There are pictures in the records below; leave them out and set down exactly the lines from the one holding "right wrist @" through the one holding "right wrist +".

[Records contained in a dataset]
=== Begin Enclosure ===
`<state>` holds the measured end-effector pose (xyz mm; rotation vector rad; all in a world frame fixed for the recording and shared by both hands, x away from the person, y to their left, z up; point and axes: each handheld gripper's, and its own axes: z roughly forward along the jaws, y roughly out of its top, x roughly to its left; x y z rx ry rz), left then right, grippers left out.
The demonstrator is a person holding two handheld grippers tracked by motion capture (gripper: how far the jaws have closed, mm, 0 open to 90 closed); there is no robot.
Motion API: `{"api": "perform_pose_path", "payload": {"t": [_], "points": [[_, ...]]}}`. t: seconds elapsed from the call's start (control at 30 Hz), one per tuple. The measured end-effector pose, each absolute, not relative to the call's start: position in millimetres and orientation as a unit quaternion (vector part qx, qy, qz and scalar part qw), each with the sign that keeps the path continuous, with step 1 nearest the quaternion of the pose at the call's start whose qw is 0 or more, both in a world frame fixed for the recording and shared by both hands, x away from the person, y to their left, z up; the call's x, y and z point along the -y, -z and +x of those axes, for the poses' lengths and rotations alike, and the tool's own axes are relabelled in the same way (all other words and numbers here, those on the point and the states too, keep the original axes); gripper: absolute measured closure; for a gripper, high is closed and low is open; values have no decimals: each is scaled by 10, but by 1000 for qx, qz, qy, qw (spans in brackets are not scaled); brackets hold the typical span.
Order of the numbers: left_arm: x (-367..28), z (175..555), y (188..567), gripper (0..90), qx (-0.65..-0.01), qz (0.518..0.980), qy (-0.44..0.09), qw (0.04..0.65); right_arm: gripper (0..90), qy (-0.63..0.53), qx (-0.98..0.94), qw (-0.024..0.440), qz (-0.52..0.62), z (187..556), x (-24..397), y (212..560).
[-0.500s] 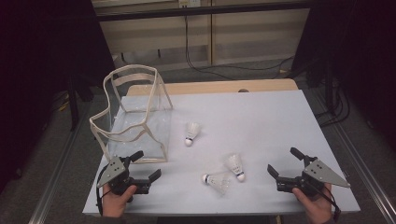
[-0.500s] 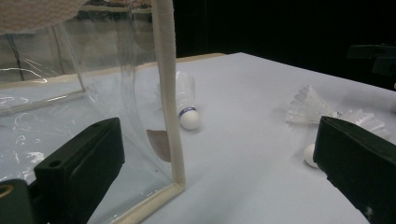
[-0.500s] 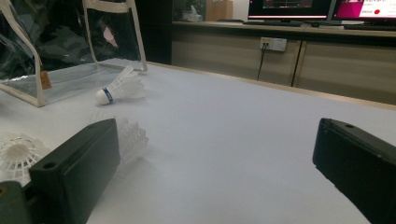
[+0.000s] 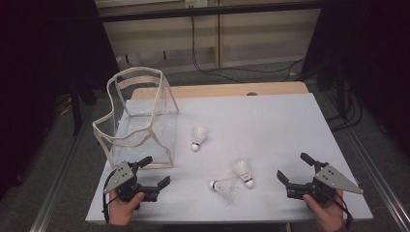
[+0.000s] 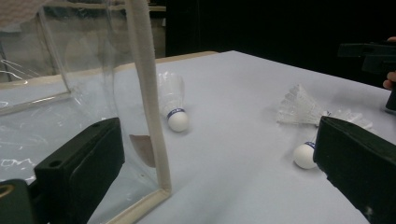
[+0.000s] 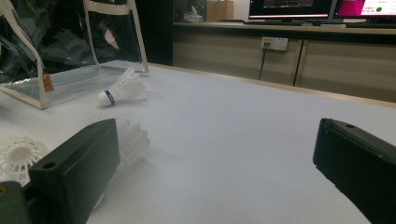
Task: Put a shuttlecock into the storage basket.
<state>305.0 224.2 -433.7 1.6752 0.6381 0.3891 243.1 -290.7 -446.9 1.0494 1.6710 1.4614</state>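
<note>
White worktop (image 4: 270,121) in a dark room; clear bag (image 4: 140,121) at ten o'clock, three shuttlecocks (image 4: 241,170) mid-worktop. Left gripper (image 4: 152,173) and right gripper (image 4: 295,170) both spread, empty.

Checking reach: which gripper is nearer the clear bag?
Left. The left gripper sits right at the clear bag's near corner; the right gripper is across the table, beyond the shuttlecocks.

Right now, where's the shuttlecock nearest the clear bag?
In the high view, that shuttlecock lies alone on the white table, just right of the clear bag, and beyond the other two shuttlecocks.
</note>
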Motion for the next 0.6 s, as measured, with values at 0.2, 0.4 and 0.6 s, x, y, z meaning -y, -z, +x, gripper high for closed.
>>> {"api": "perform_pose_path", "payload": {"t": [0.2, 0.4, 0.6], "points": [[-2157, 3046, 4327, 20, -270, 730, -157, 608, 5, -561, -642, 336, 401, 2430, 2900, 4466], [-2107, 3042, 4307, 20, -261, 734, -152, 608, 6, -559, -644, 333, 402, 2440, 2912, 4472], [-2066, 3041, 4294, 20, -259, 736, -144, 609, 7, -560, -644, 333, 400, 2442, 2902, 4473]]}}
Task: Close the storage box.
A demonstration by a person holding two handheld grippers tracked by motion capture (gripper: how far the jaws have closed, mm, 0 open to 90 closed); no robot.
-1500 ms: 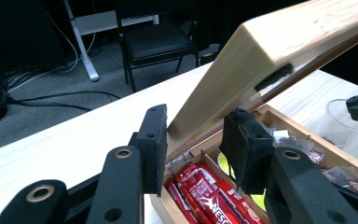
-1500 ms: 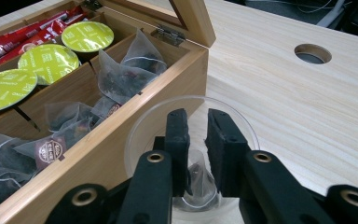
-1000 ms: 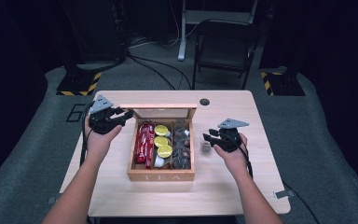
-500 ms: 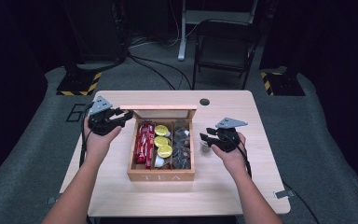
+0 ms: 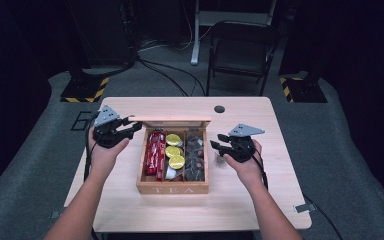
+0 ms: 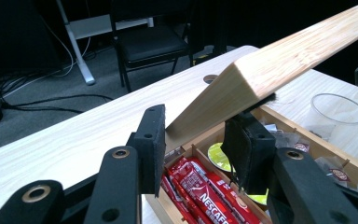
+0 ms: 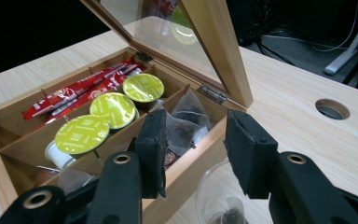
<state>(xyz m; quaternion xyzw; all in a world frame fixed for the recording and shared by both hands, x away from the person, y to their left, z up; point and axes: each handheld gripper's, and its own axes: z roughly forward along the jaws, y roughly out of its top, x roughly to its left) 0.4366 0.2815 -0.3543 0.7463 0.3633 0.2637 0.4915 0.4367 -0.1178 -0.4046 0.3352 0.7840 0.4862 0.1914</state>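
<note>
A wooden tea box (image 5: 172, 189) stands mid-table with its glass-paned lid (image 5: 170, 120) raised. My left gripper (image 5: 130, 129) is shut on the lid's left corner (image 6: 242, 79), and its pads (image 6: 156, 135) clamp the wood from both sides. The box holds red Nescafé sticks (image 5: 155, 150), green-topped capsules (image 7: 114, 109) and dark tea bags (image 7: 186, 119). My right gripper (image 5: 219, 144) hovers open at the box's right wall with nothing between its pads (image 7: 247, 149). Just below it a clear glass (image 7: 214, 196) with a tea bag (image 7: 230, 215) in it stands on the table.
The wooden table (image 5: 260, 200) has a round cable hole (image 5: 219, 109) at its back edge. A folding chair (image 5: 242, 50) stands behind the table, with cables on the floor. Bare tabletop lies in front of the box and on both sides of it.
My right gripper has risen a little and shifted left towards the box. The left gripper and the raised lid have stayed where they were.
</note>
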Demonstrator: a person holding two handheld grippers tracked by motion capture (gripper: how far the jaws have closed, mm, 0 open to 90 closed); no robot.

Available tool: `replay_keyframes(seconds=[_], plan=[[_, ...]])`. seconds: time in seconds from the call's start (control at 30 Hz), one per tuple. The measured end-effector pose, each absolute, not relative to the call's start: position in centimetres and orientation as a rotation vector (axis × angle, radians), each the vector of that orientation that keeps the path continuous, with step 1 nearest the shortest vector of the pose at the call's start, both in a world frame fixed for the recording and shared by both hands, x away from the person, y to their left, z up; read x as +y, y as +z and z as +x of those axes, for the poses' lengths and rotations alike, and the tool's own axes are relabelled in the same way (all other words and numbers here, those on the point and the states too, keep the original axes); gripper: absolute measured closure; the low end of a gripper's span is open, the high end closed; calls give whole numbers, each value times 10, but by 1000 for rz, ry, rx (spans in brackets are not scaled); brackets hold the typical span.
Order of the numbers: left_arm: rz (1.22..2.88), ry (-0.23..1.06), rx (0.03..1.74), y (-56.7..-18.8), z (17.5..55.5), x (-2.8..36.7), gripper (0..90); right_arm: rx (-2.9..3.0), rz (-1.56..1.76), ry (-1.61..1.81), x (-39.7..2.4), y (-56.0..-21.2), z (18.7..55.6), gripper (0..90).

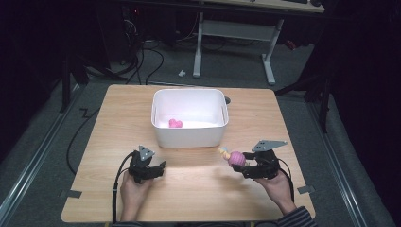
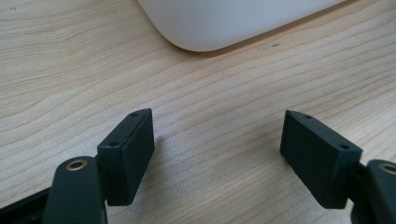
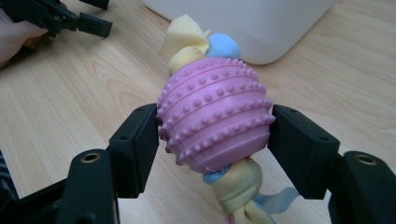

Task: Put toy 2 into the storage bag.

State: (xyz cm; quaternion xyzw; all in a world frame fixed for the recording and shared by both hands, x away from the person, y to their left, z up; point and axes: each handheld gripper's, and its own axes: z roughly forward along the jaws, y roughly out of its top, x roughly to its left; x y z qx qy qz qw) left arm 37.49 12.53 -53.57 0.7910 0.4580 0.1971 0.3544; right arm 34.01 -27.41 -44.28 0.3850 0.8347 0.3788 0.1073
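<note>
Your right gripper clamps a pink studded ball toy between its two black pads, both jaws pressed against the ribbed sides, while yellow and blue fabric tails hang out below the grip and a knot of the same cloth pokes out ahead of it. The toy hangs just above the wooden table, and the white bin stands just ahead of the jaws, toward your left gripper's side, with a small pink toy already lying inside. Your left gripper rests low over bare wood, jaws spread wide with nothing between them, the bin's rounded corner just ahead of it. The risk from here looks to lie in the grip: the ball is round and knobbed, so it could roll or squirt out of the flat pads if you tilt sharply. The trailing cloth could also snag the bin's near rim if you carry it across too low, dragging the toy loose short of the bin.
</note>
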Motion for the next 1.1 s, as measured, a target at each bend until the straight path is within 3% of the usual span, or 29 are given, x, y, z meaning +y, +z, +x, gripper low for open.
replay_keyframes(seconds=[1.1], plan=[[2045, 509, 1183, -536, 375, 125, 261, 2411, 942, 1108, -253, -345, 387, 346]])
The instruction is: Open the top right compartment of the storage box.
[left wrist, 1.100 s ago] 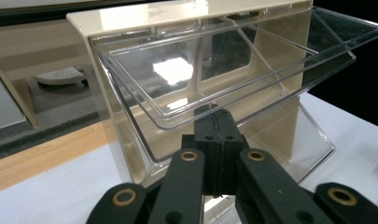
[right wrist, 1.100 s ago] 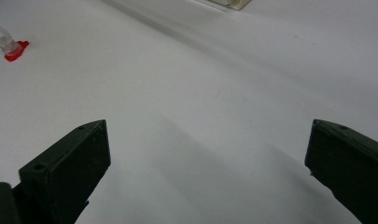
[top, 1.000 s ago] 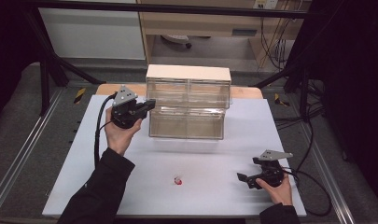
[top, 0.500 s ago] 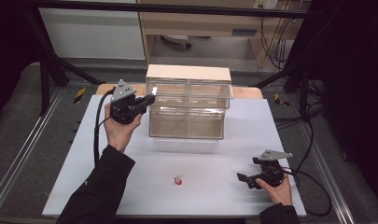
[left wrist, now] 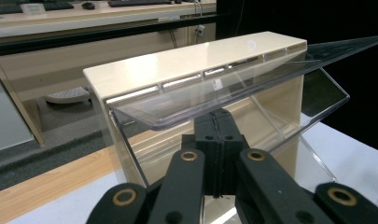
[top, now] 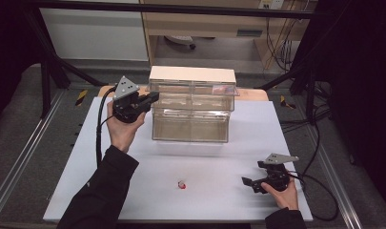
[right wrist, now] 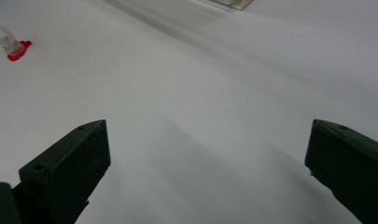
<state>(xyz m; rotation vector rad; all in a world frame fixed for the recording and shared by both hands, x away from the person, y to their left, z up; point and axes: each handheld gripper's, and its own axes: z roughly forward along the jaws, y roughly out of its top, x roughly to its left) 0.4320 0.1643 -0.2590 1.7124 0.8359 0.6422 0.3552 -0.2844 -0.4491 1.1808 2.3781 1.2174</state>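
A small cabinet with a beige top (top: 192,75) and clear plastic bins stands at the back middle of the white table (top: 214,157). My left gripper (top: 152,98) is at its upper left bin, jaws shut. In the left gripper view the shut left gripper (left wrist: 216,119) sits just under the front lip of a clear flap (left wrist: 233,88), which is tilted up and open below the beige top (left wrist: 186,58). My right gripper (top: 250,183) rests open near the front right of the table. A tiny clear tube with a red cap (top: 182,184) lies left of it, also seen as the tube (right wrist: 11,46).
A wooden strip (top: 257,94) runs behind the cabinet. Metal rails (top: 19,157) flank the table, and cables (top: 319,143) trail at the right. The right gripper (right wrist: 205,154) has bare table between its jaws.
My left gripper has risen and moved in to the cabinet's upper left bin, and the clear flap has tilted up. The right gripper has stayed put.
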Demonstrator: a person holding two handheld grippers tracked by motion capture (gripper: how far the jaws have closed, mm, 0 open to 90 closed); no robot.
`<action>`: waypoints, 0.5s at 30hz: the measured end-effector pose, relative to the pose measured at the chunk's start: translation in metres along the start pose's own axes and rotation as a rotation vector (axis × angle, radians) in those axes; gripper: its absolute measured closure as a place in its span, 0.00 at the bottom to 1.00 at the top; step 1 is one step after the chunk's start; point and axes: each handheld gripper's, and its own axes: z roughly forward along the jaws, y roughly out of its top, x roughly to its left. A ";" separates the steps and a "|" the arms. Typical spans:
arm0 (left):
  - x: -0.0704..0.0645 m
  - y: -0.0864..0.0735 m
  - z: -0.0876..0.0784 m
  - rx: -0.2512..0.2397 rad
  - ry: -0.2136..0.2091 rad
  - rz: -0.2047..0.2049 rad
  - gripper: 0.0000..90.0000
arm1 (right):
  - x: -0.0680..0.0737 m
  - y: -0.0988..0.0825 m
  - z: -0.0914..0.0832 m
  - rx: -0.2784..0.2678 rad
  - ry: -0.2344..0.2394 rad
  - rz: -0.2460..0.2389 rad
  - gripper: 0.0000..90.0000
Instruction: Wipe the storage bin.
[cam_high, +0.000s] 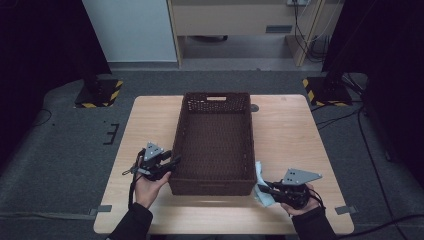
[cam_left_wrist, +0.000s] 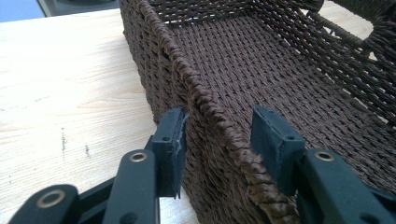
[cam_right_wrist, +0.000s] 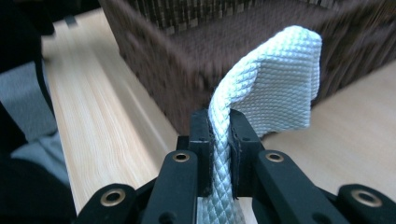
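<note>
We keep L gripper (cam_left_wrist: 217, 140) fingers part-open astride basket (cam_left_wrist: 280, 70) near-left rim, pads not pressing. R gripper (cam_right_wrist: 219, 154) fingers clamped on white cloth (cam_right_wrist: 275, 88) at basket's near-right corner above surface (cam_high: 290, 135), prob. to drop inside.

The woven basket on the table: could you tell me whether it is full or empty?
Empty. The high view shows the brown woven basket with a bare floor, and the left gripper view shows nothing lying inside. The white cloth is outside it, clamped in the right gripper.
</note>
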 end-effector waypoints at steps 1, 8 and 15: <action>0.000 0.000 0.000 0.000 0.000 0.000 0.60 | 0.000 0.000 0.000 0.000 0.000 0.000 0.92; 0.001 0.000 0.000 0.004 0.002 -0.009 0.57 | 0.000 -0.016 0.025 0.154 -0.005 0.036 0.91; 0.004 0.000 0.001 0.008 -0.008 -0.020 0.51 | 0.003 -0.001 0.003 0.021 -0.011 0.034 0.92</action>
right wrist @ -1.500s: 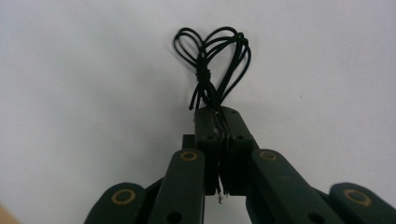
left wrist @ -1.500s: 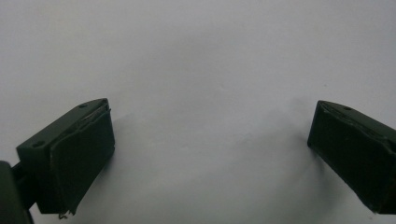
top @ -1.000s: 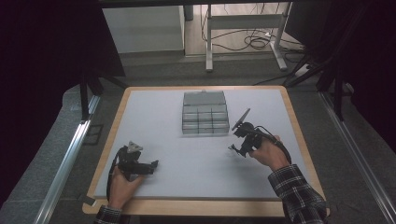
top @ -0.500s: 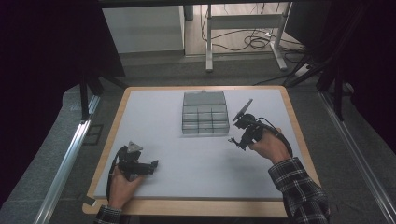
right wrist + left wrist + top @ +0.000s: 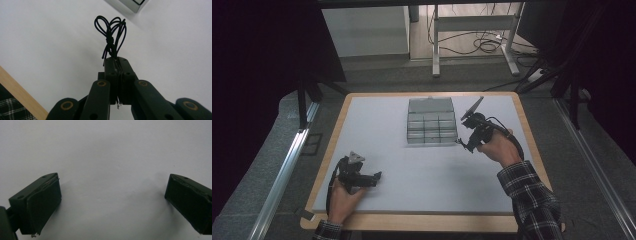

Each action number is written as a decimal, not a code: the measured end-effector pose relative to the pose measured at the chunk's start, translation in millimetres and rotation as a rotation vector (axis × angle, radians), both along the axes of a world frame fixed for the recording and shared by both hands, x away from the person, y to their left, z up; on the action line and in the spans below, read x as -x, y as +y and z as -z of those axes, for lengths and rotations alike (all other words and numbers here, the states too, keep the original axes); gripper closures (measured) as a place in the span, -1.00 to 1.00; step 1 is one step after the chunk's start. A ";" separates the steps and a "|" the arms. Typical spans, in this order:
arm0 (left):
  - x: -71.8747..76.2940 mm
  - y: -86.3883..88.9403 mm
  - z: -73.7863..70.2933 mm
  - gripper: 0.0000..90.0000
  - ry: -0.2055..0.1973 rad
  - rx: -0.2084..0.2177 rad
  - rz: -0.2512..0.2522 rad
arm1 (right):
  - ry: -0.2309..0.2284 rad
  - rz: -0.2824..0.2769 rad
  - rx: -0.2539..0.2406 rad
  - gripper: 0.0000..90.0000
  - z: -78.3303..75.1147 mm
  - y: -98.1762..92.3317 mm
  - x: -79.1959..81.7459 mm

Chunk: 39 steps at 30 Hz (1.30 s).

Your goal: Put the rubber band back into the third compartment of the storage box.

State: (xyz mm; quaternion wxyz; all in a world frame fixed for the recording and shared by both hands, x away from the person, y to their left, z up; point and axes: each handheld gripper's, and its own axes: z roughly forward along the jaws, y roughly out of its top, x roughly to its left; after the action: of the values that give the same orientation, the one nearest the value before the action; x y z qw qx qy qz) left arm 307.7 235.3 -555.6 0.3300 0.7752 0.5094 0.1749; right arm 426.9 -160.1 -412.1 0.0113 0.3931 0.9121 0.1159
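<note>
A small bundle of thin black cord (image 5: 111,32), knotted with several loops, sticks up from between my right gripper's (image 5: 116,60) jaws, which are shut on it. From above, the right gripper (image 5: 460,143) hovers just right of a grey compartment box (image 5: 431,121) at the table's middle back. Near the front left corner, my left gripper (image 5: 378,175) rests low over the table. In the left gripper view its fingers (image 5: 42,203) stand wide apart, open, with bare white surface between them.
The white tabletop (image 5: 412,170) has a wooden rim (image 5: 422,222). A corner of the grey box (image 5: 132,4) shows at the top of the right gripper view, and the wooden table edge (image 5: 20,96) at its lower left. A plaid sleeve (image 5: 532,200) comes in from the bottom right.
My right gripper has moved forward and a little left with the cord, closer to the box's right front corner. The left gripper has stayed put.
</note>
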 end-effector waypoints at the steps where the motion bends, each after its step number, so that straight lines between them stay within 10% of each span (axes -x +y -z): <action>1: 0.0 0.0 0.0 -0.99 0.000 -0.001 0.000 | -0.005 0.006 -0.002 0.93 -0.5 0.6 -2.6; 39: 0.0 -0.6 0.4 -0.99 -0.003 0.009 -0.006 | -0.116 0.107 -0.079 0.93 12.0 22.6 -48.7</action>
State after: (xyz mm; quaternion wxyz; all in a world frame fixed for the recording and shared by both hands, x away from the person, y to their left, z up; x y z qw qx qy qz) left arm 307.8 234.7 -555.9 0.3338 0.7720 0.5119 0.1748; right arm 475.6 -137.5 -424.1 0.0547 0.4340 0.8823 0.1738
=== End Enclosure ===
• **Your solution**
right wrist @ -1.500s: 
left wrist @ -1.500s: 
top @ -1.000s: 
top @ -0.500s: 
right wrist + left wrist + top @ +0.000s: 

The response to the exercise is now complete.